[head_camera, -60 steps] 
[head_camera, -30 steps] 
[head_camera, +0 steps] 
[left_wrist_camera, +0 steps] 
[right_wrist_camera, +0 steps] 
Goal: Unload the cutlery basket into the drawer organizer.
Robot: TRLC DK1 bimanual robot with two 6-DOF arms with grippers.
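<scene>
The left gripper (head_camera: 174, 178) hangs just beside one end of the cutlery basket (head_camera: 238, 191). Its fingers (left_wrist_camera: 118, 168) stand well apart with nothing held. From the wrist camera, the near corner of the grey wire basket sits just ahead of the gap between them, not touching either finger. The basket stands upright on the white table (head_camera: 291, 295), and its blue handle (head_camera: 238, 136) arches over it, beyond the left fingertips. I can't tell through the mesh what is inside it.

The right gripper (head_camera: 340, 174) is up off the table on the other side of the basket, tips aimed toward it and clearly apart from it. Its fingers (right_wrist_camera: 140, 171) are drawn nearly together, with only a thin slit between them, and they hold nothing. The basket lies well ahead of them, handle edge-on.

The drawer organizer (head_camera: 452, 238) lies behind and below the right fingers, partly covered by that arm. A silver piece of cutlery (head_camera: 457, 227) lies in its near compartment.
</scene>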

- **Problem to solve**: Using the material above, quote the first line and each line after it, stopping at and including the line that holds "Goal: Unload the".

- **Written reply**:
[head_camera, -60 steps] 
[head_camera, -30 steps] 
[head_camera, +0 steps] 
[left_wrist_camera, +0 steps] 
[right_wrist_camera, +0 steps] 
Goal: Unload the cutlery basket into the drawer organizer.

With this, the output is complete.